Here in the United States we have had experience with two of the things same-sex marriage advocates are asking us to consider. Specifically, a generation ago, we were asked to redefine marriage and family, at least subtly; and to believe that gender does not matter to the family.

Redefining Marriage 
More than 30 years ago, Americans created “no-fault divorce” (NFD). This was a redefinition of marriage, an untested social experiment with the family, though much more subtle than what we’re being asked to consider today. The no-fault divorce experiment said marriage should only last as long as one partner wanted it to last, and implicitly said that it was almost exclusively about adult happiness, not child well-being. That was a dramatic shift in thinking, and society has paid the price.

Glenn Stanton, a sociologist and marriage expert, puts it this way: “NFD advocates told us that it was simply love, and not family structure, that made a family. And even though we didn’t have any experience with widespread divorce, NFD advocates assured us it would all work out fine.”

Thirty years of experience with millions of divorced families indicate it wasn’t such good idea.

Every major study since then—and there have been thousands—shows that the divorce experiment hurt children and adults. Badly. Worse than anyone ever imagined.

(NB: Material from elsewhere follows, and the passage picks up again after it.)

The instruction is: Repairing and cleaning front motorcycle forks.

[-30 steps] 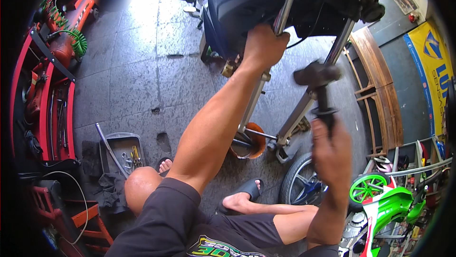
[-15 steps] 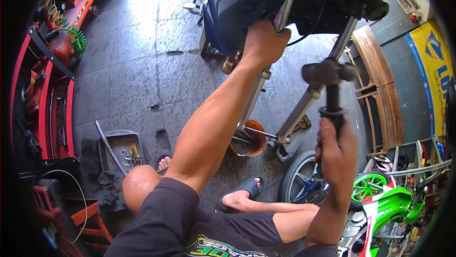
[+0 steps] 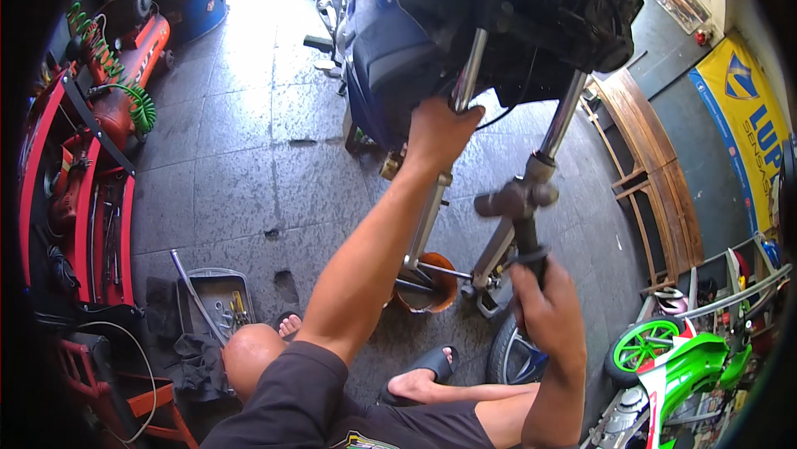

What we know, beyond any doubt, is that children from single-gender homes are much more likely to commit crimes, go to jail, have children out of wedlock, drop out of school, abuse drugs, experience emotional trouble, commit suicide, and live in poverty. Name the social problem, and it’s tied to family dissolution.

Judith Wallerstein, a University of California–Berkeley professor, has studied children of divorce for 30 years. Looking back on her life’s work and the no-fault divorce experiment, she laments:
“In our rush to improve the lives of adults … we made radical changes in the family without realizing how it would change the experience of growing up. We embarked on a gigantic social experiment without any idea of how the next generation would be affected. If the truth be told, and if we are able to face it, the history of divorce in our society is replete with unwarranted assumptions that adults have made about children simply because such assumptions are congenial to adult needs and wishes.”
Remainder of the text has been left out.